On June 7, 2019, Chris Shiflett took part in a Reddit AMA. When asked about The Gimmes he revealed he is "No longer involved", although he did not specify exactly when he left the band. He noted that "When the Gimmes decided to start releasing songs that I didn't play on it was time for me to leave", adding in another comment that it was "on bad terms".
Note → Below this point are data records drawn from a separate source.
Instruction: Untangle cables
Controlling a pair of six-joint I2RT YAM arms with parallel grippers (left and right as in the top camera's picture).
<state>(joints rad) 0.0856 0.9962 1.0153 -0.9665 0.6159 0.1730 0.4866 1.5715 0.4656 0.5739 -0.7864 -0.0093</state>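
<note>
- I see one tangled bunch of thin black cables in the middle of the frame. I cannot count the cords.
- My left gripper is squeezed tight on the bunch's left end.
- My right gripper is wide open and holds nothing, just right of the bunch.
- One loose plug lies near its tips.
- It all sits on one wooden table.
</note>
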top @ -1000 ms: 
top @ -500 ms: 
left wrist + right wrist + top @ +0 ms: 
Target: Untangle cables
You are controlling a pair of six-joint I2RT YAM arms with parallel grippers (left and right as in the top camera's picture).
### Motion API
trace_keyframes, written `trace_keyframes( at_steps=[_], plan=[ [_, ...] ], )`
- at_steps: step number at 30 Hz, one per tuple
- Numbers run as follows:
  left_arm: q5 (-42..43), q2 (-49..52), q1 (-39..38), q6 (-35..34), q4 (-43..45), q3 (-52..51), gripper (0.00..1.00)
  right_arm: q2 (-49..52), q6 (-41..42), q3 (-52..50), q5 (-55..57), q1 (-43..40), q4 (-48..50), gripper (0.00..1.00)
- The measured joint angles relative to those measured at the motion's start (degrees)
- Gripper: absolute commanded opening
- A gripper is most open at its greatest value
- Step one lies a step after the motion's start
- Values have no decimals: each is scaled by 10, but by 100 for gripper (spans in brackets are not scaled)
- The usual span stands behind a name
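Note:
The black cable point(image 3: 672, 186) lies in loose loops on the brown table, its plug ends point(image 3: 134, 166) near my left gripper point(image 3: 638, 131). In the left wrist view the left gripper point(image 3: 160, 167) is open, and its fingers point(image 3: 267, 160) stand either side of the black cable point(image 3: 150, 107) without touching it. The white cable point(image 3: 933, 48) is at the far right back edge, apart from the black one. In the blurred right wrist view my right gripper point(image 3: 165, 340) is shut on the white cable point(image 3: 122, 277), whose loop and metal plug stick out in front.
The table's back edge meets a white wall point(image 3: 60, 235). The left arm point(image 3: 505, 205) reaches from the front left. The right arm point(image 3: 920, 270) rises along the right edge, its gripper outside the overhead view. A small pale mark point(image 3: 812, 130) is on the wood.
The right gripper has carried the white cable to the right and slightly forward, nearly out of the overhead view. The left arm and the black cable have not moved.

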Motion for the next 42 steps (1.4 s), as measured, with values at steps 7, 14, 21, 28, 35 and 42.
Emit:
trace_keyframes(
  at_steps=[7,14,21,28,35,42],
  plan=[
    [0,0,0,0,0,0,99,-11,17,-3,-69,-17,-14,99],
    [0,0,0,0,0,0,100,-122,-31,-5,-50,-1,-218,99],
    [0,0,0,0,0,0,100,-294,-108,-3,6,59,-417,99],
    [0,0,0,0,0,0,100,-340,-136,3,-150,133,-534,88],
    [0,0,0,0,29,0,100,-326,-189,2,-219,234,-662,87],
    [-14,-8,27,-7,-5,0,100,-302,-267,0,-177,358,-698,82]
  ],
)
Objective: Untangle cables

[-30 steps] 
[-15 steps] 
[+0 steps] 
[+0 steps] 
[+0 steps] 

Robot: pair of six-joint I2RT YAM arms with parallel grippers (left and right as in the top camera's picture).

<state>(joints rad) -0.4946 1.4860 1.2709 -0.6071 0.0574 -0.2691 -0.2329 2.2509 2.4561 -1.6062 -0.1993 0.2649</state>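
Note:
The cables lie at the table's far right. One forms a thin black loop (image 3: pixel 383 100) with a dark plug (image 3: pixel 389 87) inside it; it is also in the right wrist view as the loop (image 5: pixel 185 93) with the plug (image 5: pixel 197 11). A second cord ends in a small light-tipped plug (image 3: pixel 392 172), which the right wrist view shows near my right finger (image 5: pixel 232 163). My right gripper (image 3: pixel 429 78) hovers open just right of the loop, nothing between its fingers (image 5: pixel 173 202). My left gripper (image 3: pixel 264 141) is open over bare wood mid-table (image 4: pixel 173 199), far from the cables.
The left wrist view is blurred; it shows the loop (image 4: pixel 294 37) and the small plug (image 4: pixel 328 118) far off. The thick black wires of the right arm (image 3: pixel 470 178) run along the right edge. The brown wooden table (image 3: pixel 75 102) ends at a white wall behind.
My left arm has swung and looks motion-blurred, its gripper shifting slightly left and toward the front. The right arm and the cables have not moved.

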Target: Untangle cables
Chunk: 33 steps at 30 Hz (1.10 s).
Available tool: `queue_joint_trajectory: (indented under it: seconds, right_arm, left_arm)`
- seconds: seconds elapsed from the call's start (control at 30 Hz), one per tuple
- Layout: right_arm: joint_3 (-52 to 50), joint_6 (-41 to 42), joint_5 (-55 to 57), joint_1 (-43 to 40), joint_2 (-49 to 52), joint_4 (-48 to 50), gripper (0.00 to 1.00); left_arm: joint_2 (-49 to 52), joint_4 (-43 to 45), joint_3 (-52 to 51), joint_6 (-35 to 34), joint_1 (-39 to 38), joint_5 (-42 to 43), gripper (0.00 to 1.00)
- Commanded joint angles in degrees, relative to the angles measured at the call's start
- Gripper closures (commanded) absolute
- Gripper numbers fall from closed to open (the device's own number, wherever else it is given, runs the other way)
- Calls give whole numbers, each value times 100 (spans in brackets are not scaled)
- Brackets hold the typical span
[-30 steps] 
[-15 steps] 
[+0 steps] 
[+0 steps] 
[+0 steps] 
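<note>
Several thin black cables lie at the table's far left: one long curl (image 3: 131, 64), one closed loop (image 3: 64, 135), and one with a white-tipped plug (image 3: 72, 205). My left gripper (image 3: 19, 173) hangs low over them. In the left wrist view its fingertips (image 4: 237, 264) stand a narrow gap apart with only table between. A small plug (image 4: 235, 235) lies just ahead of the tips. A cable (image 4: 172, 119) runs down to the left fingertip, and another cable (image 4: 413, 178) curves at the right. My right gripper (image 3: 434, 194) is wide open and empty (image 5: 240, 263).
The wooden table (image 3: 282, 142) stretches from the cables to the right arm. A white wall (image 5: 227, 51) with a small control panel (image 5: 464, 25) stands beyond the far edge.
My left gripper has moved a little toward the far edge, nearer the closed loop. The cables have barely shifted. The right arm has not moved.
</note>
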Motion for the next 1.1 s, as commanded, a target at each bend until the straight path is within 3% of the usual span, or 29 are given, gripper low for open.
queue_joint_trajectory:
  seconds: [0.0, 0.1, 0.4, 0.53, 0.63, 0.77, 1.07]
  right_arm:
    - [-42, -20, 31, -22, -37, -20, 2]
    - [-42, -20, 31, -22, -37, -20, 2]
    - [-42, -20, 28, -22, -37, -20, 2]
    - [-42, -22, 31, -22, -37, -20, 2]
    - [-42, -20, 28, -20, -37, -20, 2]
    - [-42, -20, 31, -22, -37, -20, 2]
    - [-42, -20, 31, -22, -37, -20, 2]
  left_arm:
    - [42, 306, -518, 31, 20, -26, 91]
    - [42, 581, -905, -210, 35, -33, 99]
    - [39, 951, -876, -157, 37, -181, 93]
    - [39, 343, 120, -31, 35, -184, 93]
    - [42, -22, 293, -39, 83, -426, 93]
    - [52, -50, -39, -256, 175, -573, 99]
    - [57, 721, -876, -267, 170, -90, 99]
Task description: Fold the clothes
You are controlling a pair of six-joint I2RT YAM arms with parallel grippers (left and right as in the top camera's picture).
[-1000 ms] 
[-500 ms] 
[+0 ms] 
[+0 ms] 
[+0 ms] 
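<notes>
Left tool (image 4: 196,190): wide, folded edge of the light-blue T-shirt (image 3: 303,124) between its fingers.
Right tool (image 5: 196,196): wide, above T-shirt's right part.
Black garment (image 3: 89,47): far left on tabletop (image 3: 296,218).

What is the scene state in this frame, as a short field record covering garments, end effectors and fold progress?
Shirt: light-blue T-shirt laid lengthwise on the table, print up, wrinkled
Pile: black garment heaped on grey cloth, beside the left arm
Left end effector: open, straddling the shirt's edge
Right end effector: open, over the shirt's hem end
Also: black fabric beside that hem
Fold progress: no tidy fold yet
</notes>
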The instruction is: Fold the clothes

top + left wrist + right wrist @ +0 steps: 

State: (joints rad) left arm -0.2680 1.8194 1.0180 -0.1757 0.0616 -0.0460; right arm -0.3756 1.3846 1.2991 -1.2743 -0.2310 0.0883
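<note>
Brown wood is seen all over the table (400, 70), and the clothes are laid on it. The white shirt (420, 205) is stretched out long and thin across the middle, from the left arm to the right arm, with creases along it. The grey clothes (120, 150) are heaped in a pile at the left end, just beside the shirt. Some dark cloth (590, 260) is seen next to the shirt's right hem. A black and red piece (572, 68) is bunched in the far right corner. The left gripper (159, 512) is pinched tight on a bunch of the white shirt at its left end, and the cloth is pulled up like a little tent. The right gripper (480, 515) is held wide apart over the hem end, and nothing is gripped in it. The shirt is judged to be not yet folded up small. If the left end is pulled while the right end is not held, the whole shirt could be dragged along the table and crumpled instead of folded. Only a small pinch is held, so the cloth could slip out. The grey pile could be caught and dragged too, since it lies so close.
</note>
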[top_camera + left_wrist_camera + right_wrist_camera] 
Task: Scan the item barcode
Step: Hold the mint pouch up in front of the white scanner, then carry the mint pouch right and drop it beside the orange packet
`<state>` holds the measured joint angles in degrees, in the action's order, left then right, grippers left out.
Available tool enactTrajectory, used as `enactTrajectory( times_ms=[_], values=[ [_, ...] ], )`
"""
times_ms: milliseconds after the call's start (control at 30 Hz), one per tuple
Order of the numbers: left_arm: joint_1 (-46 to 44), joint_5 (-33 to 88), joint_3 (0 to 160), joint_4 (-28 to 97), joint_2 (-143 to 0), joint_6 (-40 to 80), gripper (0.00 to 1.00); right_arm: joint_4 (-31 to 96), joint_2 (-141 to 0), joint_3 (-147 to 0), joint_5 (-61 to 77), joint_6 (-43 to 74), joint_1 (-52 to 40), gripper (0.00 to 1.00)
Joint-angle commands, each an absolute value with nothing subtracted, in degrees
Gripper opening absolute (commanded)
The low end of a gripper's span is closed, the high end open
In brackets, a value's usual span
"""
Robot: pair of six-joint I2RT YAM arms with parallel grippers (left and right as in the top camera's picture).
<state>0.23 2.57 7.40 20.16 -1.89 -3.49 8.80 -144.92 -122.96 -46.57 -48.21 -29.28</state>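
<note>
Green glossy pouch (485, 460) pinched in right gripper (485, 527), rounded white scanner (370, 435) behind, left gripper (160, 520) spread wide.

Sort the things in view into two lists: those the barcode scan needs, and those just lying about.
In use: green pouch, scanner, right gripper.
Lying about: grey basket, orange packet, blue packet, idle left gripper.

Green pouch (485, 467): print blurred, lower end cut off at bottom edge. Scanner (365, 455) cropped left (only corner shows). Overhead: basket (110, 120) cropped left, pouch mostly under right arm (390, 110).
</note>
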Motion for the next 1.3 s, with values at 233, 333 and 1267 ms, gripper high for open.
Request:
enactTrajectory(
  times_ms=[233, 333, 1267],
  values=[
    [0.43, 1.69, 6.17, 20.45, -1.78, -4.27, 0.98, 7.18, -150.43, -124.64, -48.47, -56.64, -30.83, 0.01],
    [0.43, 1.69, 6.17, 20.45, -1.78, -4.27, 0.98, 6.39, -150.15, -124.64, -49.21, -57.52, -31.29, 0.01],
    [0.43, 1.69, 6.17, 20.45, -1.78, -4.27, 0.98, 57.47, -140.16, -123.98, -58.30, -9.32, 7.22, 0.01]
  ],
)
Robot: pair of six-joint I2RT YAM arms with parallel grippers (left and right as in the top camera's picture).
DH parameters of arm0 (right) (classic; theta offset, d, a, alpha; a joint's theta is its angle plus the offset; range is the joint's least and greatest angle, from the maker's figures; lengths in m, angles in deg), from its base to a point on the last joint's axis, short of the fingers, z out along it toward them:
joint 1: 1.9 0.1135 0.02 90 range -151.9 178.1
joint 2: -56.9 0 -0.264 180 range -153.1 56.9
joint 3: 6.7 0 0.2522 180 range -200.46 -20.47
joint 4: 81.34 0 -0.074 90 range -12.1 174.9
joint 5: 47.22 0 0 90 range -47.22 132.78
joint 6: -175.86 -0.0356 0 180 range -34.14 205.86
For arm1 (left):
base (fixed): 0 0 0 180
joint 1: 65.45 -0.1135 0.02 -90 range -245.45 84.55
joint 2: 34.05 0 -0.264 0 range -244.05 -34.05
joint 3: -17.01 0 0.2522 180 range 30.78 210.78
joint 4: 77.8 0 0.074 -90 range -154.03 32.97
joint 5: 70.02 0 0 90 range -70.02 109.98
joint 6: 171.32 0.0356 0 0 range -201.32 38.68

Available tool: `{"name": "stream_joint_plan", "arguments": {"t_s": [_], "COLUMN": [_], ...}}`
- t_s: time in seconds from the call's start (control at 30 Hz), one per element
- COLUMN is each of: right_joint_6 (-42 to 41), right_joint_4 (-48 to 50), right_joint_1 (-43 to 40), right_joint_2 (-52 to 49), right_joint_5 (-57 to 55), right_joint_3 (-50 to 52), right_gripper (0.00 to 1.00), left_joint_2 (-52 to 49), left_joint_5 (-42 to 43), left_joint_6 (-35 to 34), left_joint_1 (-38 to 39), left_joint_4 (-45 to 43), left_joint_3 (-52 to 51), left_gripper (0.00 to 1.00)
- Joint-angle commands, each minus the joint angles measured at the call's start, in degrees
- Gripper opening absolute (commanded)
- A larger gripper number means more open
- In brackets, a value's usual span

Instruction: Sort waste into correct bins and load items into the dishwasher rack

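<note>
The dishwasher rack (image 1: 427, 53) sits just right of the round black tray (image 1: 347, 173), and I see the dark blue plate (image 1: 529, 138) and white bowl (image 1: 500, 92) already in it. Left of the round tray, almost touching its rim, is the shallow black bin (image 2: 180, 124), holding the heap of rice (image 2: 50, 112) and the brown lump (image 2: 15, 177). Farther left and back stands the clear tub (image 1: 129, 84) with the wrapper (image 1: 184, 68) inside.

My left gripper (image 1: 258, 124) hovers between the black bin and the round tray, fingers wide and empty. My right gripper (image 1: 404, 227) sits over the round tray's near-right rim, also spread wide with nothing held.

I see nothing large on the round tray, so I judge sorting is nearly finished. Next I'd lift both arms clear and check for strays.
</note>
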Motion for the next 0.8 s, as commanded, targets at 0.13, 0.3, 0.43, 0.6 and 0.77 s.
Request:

In May 2021, the band announced a livestream event called Saturday Night Special. The lineup for the show was Spike Slawson, Joey Cape, Scott Shiflett, CJ Ramone, and Pinch, with Fat Mike making a guest appearance.

In July 2023, the Gimmes "gave away" and performed at a quinceañera in Las Vegas. It was later confirmed by Slawson that this event was recorded by Fat Wreck Chords for the band's next album. On April 9, 2024, the band confirmed the album would be released on June 14, 2024, and be called Me First and The Gimme Gimmes Blow it ... at Madison's Quinceañera. The first single from the album, a cover of ABBA's "Dancing Queen," was released on the same day.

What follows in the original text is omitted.